Finalement, le traité de Pangkor en 1874 a facilité l'expansion britannique : Au début du XXe siècle les états du Pahang, du Selangor, du Perak et de Negeri Sembilan, regroupés sous le nom des « États Malais Fédérés » (à ne pas confondre avec la Fédération des états Malais) sont passés sous la tutelle britannique avec à la tête le haut-commissaire à Singapour également gouverneur des trois comptoirs (Comptoirs des détroits). Ce dernier était lui-même sous l'autorité de l'administration coloniale londonienne. Les autres états de la péninsule, aussi appelés les « États Malais non-Fédérés » n'étant pas sous l'autorité anglaise, avaient quelques conseillers à la cour du Sultan. Les quatre états du nord Perlis, Kedah, Kelantan et Terengganu étaient initiallement sous le contrôle de la Thaïlande. La partie nord de Bornéo (appelée aujourd'hui Sabah) était une colonie anglaise anciennement gouvernée par le Sultan de Sulu. Enfin, le territoire de Sarawak recouvert de jungle avait été transformé en fief par l'aventurier Brooke et sa famille. Il s'était auto-proclamé « Raja Blanc ».

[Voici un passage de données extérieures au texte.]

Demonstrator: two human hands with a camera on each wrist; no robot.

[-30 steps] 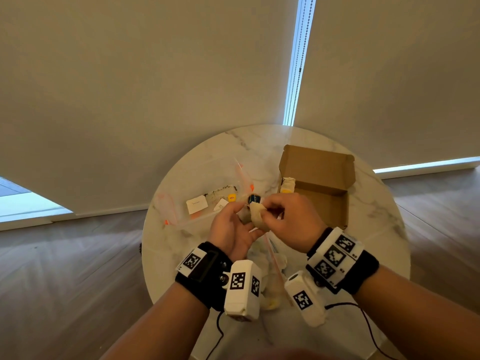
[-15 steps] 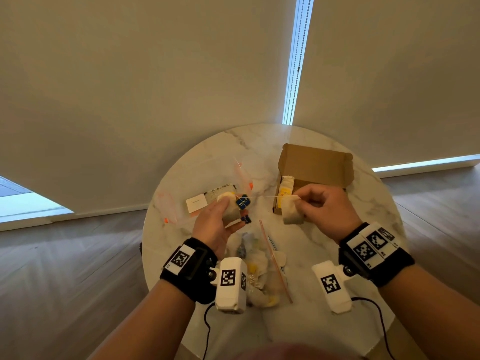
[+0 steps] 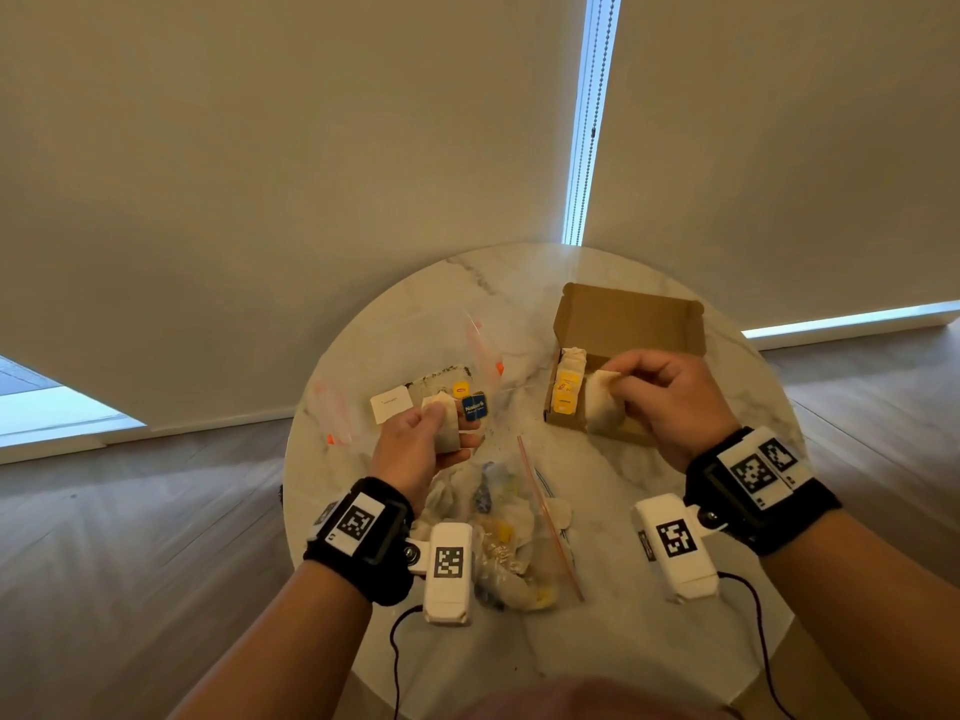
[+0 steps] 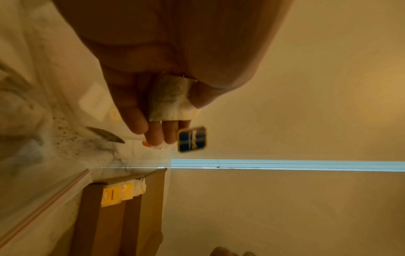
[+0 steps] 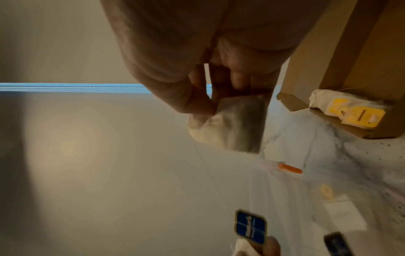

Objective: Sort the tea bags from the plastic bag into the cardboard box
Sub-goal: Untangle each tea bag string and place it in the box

Après l'occupation japonaise de la Seconde Guerre mondiale, le sentiment d'indépendance est devenu de plus en plus populaire, encouragé par l'insurrection communiste. Les objectifs anglais d'après guerre, de créer une 'Union des Malais' ont été sabotés par l'opposition de la Fédération des états malais qui a voulu un système beaucoup plus pro-malais. Ce dernier n'incluant pas Singapour et imposant une unique citoyenneté, afin de s'assurer la loyauté des descendants de Chinois et d'Indiens suspectés d'un patriotisme très mesuré.
L'indépendance a été proclamée en 1957 sous le nom de Fédération des états malais qui n'incluait pas Singapour qui, a 80% chinoise refusait la prépondérence malaise.
Une nouvelle fédération sous le nom de Malaisie a été créée le 16 septembre 1963 en fusionnant la Fédération des états malais, la colonie britannique de Singapour, Bornéo du Nord (renommé Sabah), et Sarawak (également sur l'île de Bornéo).
Rapidement, de nombreux problèmes sont apparus. L'Indonésie a essayé de prendre le contrôle de la Malaisie, les Philippines réclament Sabah et Singapour déclare son indépendance en 1965.
Les années soixante ont aussi connu des troubles raciaux qui ont connu leur apogée lors des émeutes de mai 1969. L'opposition de
la majorité malaise appauvrie à la minorité chinoise détenant les clés du commerce a conduit à cette impasse. Afin de sortir des
clivages ethniques et économiques, la politique de discrimination positive des Bumiputras (« Enfants du sol » = les Malais) a été renforcée.
Désormais le gouvernement prône l'unité nationale et souahite promouvoir une race 'malaisienne' qui transcende les définitions actuelles (malais, chinois, indiens, autres). Cependant les politiques de discrimination positive basées sur des critères ethniques démentent cette aspiration.